Thursday, March 29, 2012

5AM blogging - why not?

Got a lovely stretch of sleep, did a quick syringe formula feed, diaper change, and now am wired. Like every new mother, I worry when he's up all night (he's miserable, I'm not meeting his needs), and I worry when he sleeps (is he sleeping too much...?). Ah, well. This is where diaper tracking and basic instincts keep you afloat - he's peeing enough that I know he's getting what he needs, and his general demeanor tells me he's happy. I think we just had a rough go of it that first night as he adjusted to being out of the NICU.

I keep setting up the bassinet and then putting it away. The only way I can sleep is propped up on my side with my hand around him, not moving. I just can't bear to have him apart from me while I sleep yet. Just can't do it.

My Mom Guru friend came over tonight to give me some breastfeeding tips and remind me how to use my Moby and sling carriers. Tomorrow first thing I am going to call a lactation consultant to come over here and help me as I figure I have a tiny window to make this work - we tried out my second hand pump and sure enough it barely works, so that's out. I feel like I am in a race against time and am very panicky about it.

My friend and I talked about labor trauma and she made an excellent point. She asked, "what was the last thing you wanted to hear when you were a happy pregnant woman?" I said, "traumatizing birth stories." so we think this is why this issue tends to be so private - there's a lot of guilt and shame involved, and other than others who have been through it, nobody wants to hear your birth horror story because it freaks them out. I hope I haven't traumatized any pregnant women reading my blog! You have to remember I had an extraordinary set of circumstances. I think it's entirely possible to have a wonderful, empowering birth. One thing that saved me for sure was the willingness to be flexible, and to not be too married to things going a certain way. Had I expected the birth to be lovely and natural and peaceful I would have a much harder time adjusting right now. Nope, I knew it would suck, and it did. So I guess there's something to be said for low expectations!

I find myself overwhelmed when I think of how much work trying to learn to breastfeed is going to be in the weeks to come - but then I have to remind myself, "um...and what exactly are you doing in the next couple of months other than being the full time mother of a newborn?" Oh yeah, that's right. This is kind of my priority right now. Duh!

I have started to reach out to friends for visits. I need the company desperately. The crazy sad post-partum thoughts are always at the door; so far I've been very successful at just shutting them out. I know too well what happens when you indulge in depressive, non-productive thoughts; it's a real short trip down that rabbit hole, let me tell you. So much like during pregnancy my mantra is "this is a happy time and we're only thinking happy thoughts."

Well, the babe is blissfully asleep, so I think I'll join him. With my hand at his side to make sure he's still breathing, of course.

1 comment:

  1. You are so right about not being able to sleep without RT close to you...I remember being so desperately tired & yet just couldn't sleep because I was terrified & wouldn't wake up if Elena started fussing/crying/choking/etc.

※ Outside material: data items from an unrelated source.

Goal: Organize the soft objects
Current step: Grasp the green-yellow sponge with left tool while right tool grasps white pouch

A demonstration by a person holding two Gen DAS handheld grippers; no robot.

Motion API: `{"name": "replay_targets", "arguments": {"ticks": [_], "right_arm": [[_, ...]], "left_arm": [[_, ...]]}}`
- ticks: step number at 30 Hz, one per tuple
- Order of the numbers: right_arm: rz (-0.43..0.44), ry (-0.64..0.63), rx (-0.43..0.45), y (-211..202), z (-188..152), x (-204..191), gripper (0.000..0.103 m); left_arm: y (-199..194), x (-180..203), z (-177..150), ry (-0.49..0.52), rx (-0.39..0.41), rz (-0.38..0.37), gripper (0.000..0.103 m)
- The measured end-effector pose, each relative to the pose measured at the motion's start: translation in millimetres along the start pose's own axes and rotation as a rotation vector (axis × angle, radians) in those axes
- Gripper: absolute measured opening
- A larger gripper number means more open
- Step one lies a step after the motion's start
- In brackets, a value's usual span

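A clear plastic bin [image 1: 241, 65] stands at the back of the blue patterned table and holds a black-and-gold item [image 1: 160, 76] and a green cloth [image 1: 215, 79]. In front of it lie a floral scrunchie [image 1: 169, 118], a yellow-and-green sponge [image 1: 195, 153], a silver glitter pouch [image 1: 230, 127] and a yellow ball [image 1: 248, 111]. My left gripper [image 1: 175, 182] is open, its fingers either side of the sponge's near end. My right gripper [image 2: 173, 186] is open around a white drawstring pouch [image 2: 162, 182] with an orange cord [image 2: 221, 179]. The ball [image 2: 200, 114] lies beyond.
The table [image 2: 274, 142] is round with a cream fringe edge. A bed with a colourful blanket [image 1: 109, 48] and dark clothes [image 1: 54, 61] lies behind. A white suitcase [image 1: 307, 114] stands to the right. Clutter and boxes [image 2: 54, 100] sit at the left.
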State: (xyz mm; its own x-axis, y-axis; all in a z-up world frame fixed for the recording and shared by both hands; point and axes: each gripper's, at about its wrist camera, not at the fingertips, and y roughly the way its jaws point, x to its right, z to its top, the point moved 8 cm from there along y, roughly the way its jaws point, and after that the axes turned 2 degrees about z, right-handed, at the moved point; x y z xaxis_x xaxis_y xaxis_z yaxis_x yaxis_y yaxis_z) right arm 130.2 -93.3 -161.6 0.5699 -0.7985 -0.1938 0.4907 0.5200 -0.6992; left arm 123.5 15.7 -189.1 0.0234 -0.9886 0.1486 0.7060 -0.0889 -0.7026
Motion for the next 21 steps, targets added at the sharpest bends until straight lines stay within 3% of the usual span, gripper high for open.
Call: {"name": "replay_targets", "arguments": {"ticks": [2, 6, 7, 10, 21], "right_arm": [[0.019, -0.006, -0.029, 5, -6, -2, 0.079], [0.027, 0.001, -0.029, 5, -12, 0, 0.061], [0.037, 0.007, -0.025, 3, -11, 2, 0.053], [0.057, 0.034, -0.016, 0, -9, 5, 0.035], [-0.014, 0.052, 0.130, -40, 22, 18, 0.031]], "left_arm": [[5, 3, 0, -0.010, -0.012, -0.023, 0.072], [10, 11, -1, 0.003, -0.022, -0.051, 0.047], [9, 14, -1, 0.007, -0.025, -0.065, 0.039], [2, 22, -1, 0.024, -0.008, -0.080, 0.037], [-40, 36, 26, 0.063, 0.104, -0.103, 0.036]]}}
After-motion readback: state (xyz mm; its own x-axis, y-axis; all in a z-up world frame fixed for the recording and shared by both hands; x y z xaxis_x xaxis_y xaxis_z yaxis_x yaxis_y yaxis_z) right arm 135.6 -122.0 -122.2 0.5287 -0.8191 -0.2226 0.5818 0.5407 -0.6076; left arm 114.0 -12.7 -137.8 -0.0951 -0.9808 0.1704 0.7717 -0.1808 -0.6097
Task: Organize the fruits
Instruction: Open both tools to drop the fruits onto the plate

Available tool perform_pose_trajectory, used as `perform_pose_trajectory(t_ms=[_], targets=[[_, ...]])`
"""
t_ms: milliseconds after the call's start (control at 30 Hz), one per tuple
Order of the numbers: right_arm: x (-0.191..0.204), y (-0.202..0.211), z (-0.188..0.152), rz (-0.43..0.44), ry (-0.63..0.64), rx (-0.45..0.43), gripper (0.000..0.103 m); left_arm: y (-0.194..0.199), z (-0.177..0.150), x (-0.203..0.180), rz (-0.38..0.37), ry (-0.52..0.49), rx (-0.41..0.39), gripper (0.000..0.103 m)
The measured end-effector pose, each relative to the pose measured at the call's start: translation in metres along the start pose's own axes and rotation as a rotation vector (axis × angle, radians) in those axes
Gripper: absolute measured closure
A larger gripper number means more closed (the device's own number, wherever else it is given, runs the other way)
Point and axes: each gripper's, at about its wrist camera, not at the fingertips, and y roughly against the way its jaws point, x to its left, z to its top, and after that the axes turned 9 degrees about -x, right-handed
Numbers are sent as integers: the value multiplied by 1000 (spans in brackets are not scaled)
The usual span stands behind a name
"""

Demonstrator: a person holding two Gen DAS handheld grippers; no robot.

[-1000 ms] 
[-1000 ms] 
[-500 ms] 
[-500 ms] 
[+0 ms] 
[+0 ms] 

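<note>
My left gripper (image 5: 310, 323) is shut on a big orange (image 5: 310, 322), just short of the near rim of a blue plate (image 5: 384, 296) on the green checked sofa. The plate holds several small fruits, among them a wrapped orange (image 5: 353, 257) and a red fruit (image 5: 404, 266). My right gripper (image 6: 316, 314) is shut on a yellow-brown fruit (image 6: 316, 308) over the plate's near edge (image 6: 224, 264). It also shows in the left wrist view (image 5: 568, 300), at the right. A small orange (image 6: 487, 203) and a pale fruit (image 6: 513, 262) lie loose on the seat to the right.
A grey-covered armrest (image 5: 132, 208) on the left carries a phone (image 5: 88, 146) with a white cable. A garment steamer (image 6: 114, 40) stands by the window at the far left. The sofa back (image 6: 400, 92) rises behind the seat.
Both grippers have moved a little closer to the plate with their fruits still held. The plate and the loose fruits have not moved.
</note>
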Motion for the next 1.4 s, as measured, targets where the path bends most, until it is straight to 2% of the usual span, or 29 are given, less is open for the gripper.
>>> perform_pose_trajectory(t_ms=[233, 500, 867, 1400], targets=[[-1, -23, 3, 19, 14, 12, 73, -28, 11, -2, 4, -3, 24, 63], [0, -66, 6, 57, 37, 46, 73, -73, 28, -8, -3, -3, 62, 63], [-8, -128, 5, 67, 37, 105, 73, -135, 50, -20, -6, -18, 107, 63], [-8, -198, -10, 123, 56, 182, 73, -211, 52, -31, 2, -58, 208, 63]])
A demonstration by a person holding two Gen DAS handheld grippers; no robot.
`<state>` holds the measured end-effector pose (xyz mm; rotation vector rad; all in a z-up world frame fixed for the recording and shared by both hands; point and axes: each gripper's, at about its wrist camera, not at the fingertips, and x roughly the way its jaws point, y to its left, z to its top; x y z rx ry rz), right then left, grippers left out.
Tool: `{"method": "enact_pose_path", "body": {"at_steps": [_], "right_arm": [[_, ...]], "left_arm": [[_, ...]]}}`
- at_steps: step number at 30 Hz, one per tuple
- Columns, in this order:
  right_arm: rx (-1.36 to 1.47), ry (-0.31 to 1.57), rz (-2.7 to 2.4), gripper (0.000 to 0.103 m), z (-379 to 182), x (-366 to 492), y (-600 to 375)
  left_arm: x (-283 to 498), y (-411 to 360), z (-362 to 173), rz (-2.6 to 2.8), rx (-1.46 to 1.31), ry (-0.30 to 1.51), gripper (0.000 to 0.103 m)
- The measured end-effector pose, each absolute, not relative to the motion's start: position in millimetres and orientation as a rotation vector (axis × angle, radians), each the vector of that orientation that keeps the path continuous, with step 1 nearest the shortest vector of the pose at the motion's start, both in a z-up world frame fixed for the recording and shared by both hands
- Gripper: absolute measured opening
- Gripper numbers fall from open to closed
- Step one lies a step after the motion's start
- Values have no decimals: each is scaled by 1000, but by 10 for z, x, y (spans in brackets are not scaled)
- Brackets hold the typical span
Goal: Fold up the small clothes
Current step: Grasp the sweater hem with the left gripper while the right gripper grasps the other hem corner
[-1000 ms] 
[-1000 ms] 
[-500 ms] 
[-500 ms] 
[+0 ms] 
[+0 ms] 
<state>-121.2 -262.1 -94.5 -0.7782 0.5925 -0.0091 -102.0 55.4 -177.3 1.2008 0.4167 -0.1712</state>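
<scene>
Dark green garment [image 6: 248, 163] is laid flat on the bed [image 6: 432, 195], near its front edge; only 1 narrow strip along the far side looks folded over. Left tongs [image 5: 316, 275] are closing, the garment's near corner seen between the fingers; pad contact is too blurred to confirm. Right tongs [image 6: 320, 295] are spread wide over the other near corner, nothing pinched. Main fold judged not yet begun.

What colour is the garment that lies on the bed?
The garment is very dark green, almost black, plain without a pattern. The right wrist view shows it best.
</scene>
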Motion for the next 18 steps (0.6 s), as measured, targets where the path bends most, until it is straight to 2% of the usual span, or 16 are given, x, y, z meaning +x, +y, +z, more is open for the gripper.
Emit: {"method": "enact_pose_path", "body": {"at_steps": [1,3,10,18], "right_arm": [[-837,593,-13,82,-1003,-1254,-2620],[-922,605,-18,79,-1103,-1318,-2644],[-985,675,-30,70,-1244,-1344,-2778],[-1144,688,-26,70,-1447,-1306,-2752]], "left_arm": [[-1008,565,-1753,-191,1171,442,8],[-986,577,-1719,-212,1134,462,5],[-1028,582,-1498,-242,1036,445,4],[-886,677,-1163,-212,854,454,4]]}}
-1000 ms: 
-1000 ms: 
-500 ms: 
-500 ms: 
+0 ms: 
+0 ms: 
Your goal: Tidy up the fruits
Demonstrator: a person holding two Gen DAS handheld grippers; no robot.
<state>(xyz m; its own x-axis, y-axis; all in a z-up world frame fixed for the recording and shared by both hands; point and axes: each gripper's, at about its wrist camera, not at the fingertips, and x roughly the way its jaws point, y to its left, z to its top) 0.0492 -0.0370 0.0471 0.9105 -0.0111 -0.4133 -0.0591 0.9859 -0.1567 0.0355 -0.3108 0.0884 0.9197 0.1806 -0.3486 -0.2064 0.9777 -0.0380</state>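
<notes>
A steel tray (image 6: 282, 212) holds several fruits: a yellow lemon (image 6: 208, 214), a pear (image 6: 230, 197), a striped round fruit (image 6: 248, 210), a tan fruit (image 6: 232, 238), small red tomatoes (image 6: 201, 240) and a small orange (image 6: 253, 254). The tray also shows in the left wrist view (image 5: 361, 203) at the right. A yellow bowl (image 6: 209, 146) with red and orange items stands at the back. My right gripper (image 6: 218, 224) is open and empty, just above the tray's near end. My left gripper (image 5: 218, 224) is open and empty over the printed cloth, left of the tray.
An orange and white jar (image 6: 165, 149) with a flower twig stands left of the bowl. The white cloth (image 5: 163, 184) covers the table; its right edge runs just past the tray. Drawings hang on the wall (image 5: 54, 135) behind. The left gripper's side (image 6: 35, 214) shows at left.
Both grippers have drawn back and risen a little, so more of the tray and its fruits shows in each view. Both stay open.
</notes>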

    I know you'll probably want to punch me for saying this but please try not to stress too much about BFing...try to apply your same attitude to it that you did to giving birth. If it works great, if RT is formula fed, great...there's no wrong thing here, despite what the PTB try to guilt you with. Hopefully the LC will be able to help.

    Take care & keep doing what you're doing 'cause it sounds like you're an awesome Mama!!